John responded with:
The sociological studies put the baby boomers as 1945 – 1963-65 (depending on researcher), gen x as mid ‘60’s to mid 70’s or ‘80’s (depending on researcher) and generation y later.
Here’s the rub: baby boomers are the kids of WWII people. Gen X are boomer’s babies. And gen Y are also boomer’s babies or others that came along later and the sociologists don’t know what to do with. This is not reasonable social science and I suppose I take particular issue because there is no place for anyone who didn’t fight in WWI or WWII, and there is no place for anyone who is not a baby or the grandchild of the WWII people.
I think this whole thing of targeting a generation based on who you parents are probably made sense when women were done having babies at 25, but even then, I don't think it mattered, because men were still making babies at 50. Maybe generations mattered more when wealth was based more on succession (even if we're the same age, if I'm your Uncle, I inherit when your Dad inherits, but you gotta wait until your dad dies). Who's your daddy doesn't matter in an egalitarian society.
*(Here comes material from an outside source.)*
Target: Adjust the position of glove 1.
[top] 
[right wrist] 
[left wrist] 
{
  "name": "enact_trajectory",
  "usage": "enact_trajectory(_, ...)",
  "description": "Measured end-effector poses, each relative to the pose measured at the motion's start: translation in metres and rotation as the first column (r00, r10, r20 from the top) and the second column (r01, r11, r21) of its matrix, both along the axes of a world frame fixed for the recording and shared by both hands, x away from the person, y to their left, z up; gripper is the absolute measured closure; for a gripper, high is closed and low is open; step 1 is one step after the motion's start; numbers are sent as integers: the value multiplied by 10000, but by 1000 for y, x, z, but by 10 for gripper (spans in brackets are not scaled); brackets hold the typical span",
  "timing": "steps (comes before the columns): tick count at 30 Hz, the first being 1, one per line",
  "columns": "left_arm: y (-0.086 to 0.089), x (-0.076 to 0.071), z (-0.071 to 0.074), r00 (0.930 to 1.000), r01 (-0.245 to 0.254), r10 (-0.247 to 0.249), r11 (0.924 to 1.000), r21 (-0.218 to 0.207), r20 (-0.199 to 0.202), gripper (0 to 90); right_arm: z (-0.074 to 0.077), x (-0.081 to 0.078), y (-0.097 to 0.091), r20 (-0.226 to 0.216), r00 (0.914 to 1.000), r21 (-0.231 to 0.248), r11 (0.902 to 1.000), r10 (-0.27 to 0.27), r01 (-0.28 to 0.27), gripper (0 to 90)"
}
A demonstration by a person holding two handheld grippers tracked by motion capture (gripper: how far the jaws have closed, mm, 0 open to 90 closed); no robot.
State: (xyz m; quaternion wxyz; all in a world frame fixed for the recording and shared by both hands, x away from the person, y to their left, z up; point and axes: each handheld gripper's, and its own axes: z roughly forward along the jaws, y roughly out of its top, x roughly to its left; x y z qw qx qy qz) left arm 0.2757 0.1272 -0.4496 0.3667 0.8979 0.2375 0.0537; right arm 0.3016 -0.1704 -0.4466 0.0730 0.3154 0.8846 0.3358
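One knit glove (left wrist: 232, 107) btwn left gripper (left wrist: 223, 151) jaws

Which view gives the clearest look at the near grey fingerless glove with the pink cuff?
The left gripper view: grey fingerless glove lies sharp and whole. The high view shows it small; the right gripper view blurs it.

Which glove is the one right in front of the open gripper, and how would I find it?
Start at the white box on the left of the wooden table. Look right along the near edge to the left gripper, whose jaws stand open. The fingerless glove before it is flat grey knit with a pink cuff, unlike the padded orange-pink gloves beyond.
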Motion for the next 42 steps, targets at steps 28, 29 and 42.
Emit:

Age-based marketing, however, does matter. My youngest sister and my niece are about the same age, and they hang out together. The share culture not based on their parents, but on the media they have consumed and the technologies that have learned when they were young (as opposed to my history of the computer).
I would market to both of them exactly the same way, and it doesn't matter than one of them is the daughter of a depression kid and the other is the grand daughter of the depression kid (Gen Z?).
So, to sum up my rather vague point with a really esoteric statement: it's not generational marketing, its temporal culture -- not where you're from, but WHEN you're from.